> [Directions for this task]
The full listing should be duplicated word for word.

> [Source data]
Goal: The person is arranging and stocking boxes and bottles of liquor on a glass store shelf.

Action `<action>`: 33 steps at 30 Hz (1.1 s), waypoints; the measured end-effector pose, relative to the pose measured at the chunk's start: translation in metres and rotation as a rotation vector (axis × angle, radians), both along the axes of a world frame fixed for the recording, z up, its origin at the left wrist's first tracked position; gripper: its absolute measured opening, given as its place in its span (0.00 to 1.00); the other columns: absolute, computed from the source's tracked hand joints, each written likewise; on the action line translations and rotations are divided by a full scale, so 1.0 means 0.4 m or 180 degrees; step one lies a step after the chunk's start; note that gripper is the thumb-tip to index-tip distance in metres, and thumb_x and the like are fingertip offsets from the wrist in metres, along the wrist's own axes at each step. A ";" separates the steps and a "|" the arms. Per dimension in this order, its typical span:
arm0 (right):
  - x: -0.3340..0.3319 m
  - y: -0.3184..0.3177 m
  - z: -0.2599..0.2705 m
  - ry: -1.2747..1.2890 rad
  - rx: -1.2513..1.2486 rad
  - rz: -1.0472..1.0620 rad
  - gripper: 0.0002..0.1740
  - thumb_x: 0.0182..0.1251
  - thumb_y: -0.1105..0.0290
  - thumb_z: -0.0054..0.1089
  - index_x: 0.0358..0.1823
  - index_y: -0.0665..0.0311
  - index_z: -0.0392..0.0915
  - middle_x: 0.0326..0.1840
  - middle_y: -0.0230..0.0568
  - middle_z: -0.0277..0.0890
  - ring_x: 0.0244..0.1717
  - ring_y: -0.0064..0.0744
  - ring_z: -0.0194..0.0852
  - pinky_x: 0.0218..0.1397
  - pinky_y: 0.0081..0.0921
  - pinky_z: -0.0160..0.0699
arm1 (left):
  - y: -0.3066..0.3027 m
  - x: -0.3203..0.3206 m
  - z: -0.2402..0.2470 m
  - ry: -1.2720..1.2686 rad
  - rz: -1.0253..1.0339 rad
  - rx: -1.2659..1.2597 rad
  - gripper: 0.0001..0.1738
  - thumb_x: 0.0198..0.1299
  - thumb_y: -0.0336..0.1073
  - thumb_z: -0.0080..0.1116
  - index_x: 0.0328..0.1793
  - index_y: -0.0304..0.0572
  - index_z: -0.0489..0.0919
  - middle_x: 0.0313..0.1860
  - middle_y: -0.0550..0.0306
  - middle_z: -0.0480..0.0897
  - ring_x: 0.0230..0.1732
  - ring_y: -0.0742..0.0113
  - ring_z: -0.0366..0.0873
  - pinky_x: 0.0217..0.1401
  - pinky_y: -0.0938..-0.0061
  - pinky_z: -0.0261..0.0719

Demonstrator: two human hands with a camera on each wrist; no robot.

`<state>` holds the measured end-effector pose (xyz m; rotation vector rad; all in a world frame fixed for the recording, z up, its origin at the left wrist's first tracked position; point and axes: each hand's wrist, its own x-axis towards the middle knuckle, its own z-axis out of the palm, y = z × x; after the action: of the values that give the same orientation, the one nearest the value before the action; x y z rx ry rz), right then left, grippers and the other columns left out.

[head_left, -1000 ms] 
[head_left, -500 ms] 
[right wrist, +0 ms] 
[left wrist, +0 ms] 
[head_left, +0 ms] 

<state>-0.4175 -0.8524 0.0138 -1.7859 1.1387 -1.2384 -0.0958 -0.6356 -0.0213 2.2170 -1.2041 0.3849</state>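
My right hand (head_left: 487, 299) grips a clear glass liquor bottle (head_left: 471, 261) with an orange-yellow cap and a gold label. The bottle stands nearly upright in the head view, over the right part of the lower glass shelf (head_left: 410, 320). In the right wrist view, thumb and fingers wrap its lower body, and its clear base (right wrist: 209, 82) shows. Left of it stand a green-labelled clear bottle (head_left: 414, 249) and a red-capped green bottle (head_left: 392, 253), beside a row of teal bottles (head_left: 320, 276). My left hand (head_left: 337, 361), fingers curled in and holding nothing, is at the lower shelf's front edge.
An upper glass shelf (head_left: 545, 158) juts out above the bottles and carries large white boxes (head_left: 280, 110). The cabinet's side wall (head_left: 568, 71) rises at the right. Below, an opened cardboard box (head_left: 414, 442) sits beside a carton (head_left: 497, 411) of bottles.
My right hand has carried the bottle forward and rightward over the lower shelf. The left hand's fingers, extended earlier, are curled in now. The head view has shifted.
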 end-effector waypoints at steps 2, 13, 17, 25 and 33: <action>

> [Result of this exercise]
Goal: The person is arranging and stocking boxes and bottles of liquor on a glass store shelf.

Action `<action>`: 33 steps at 30 Hz (1.1 s), waypoints; the measured end-effector pose, relative to the pose measured at the chunk's start: translation in metres and rotation as a rotation vector (axis × angle, radians), both along the axes of a world frame fixed for the recording, z up, its origin at the left wrist's first tracked position; gripper: its absolute measured opening, given as its place in its span (0.00 to 1.00); the other columns: absolute, computed from the source's tracked hand joints, each written likewise; on the action line translations and rotations are divided by a full scale, so 1.0 means 0.4 m or 180 degrees; step one lies a step after the chunk's start; note that gripper is the thumb-tip to index-tip distance in metres, and thumb_x and the like are fingertip offsets from the wrist in metres, along the wrist's own axes at each step. A ";" separates the steps and a "|" the arms. Per dimension in this order, its typical span:
arm0 (right):
  - x: -0.3340..0.3319 m
  - y: -0.3184..0.3177 m
  - z: -0.2599..0.2705 m
  - ry: -1.2747..1.2890 rad
  - rx: -1.2513..1.2486 rad
  - rz: -1.0472..1.0620 rad
  - gripper: 0.0002..0.1740
  - thumb_x: 0.0182..0.1251
  - thumb_y: -0.1105..0.0290
  - thumb_z: -0.0054..0.1089
  - index_x: 0.0358..0.1823
  - index_y: -0.0665..0.0311
  - index_z: -0.0392..0.0915
  - middle_x: 0.0326..0.1840
  - middle_y: -0.0230..0.0568
  - middle_z: -0.0277..0.0890
  - ring_x: 0.0244..0.1717
  - ring_y: -0.0064..0.0744
  - ring_z: -0.0194..0.0852
  - pinky_x: 0.0218..0.1397
  - pinky_y: 0.0081..0.0921
  - pinky_z: -0.0160..0.0699
arm1 (left):
  - y: -0.3066..0.3027 m
  - x: -0.3203..0.3206 m
  - z: -0.2402..0.2470 m
  - ry: -1.2720..1.2686 rad
  - rz: -1.0253..1.0339 rad
  - rx: -1.2659..1.2597 rad
  - gripper: 0.0001..0.1738
  - thumb_x: 0.0198..0.1299
  - thumb_y: -0.0336..0.1073
  - thumb_z: -0.0080..0.1116
  - index_x: 0.0328..0.1793
  - index_y: -0.0304..0.0572
  - index_z: -0.0489..0.0919
  - middle_x: 0.0313..0.1860
  - middle_y: -0.0550..0.0306
  - middle_z: -0.0480..0.0897
  - ring_x: 0.0230..0.1732
  - ring_y: -0.0742..0.0113
  - ring_z: -0.0366..0.0873
  - pinky_x: 0.0217..0.1401
  - pinky_y: -0.0938..-0.0061
  - pinky_z: -0.0261..0.0719

Demonstrator: two human hands with a camera on each wrist; no robot.

`<state>` holds the measured end-effector pose (xyz m; rotation vector rad; all in a world frame fixed for the recording, z up, its origin at the left wrist's first tracked position; point and axes: each hand's wrist, its own x-axis towards the middle knuckle, its own z-axis out of the palm, y = z × x; after the action: of the values that give the same orientation, the one nearest the value before the action; x y z rx ry rz), right then left, grippers and the other columns left out.

[head_left, -1000 ms] 
[head_left, -500 ms] 
[right wrist, +0 ms] 
[left wrist, +0 ms] 
[head_left, +0 ms] 

<state>-0.4175 -0.8524 0.0138 -1.7859 1.1387 -1.2384 -0.0958 -0.6356 -0.0213 2.2170 -1.2041 0.3849</state>
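My right hand (head_left: 487, 299) grips a clear glass liquor bottle (head_left: 471, 261) with an orange-yellow cap and a gold label. The bottle stands nearly upright in the head view, over the right part of the lower glass shelf (head_left: 410, 320). In the right wrist view, thumb and fingers wrap its lower body, and its clear base (right wrist: 209, 82) shows. Left of it stand a green-labelled clear bottle (head_left: 414, 249) and a red-capped green bottle (head_left: 392, 253), beside a row of teal bottles (head_left: 320, 276). My left hand (head_left: 337, 361), fingers curled in and holding nothing, is at the lower shelf's front edge.
An upper glass shelf (head_left: 545, 158) juts out above the bottles and carries large white boxes (head_left: 280, 110). The cabinet's side wall (head_left: 568, 71) rises at the right. Below, an opened cardboard box (head_left: 414, 442) sits beside a carton (head_left: 497, 411) of bottles.
My right hand has carried the bottle forward and rightward over the lower shelf. The left hand's fingers, extended earlier, are curled in now. The head view has shifted.
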 end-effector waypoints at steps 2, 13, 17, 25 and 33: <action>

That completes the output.